> _WHAT YOU ARE ASKED TO DO_: Exact transcription, pictures omitted: reproduce the listing below.

> _GIVEN INFORMATION_:
★ ★ ★

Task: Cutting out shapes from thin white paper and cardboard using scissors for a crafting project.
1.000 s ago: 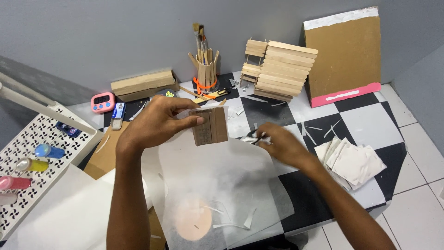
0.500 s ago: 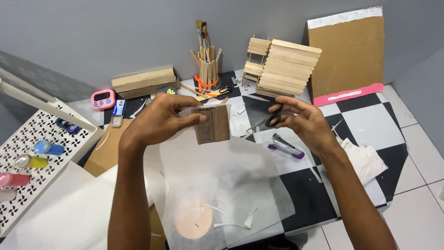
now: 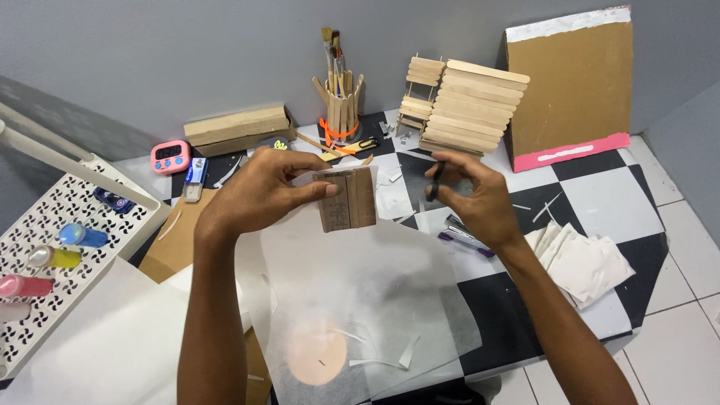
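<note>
Raised from the desk (image 3: 600, 202), the right hand (image 3: 472, 199) now pinches a small dark tool (image 3: 437, 180), likely scissors, beside the stick panel (image 3: 347, 199).
Left hand (image 3: 262, 196): grip pressed on the popsicle-stick panel, held upright above translucent paper (image 3: 360, 300). Purple pen (image 3: 465, 238) lies where the hand was. Checkered desk against a grey wall; brush holder (image 3: 339, 105), stick models (image 3: 465, 105) and cardboard sheet (image 3: 574, 82) behind.
</note>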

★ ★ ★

> _SOLUTION TO THIS EXERCISE_:
Task: Cutting out shapes from thin white paper and cardboard using scissors for a crafting project.
1.000 s ago: 
0.500 s ago: 
now: 
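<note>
Raised from the desk (image 3: 600, 202), the right hand (image 3: 472, 199) now pinches a small dark tool (image 3: 437, 180), likely scissors, beside the stick panel (image 3: 347, 199).
Left hand (image 3: 262, 196): grip pressed on the popsicle-stick panel, held upright above translucent paper (image 3: 360, 300). Purple pen (image 3: 465, 238) lies where the hand was. Checkered desk against a grey wall; brush holder (image 3: 339, 105), stick models (image 3: 465, 105) and cardboard sheet (image 3: 574, 82) behind.
</note>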

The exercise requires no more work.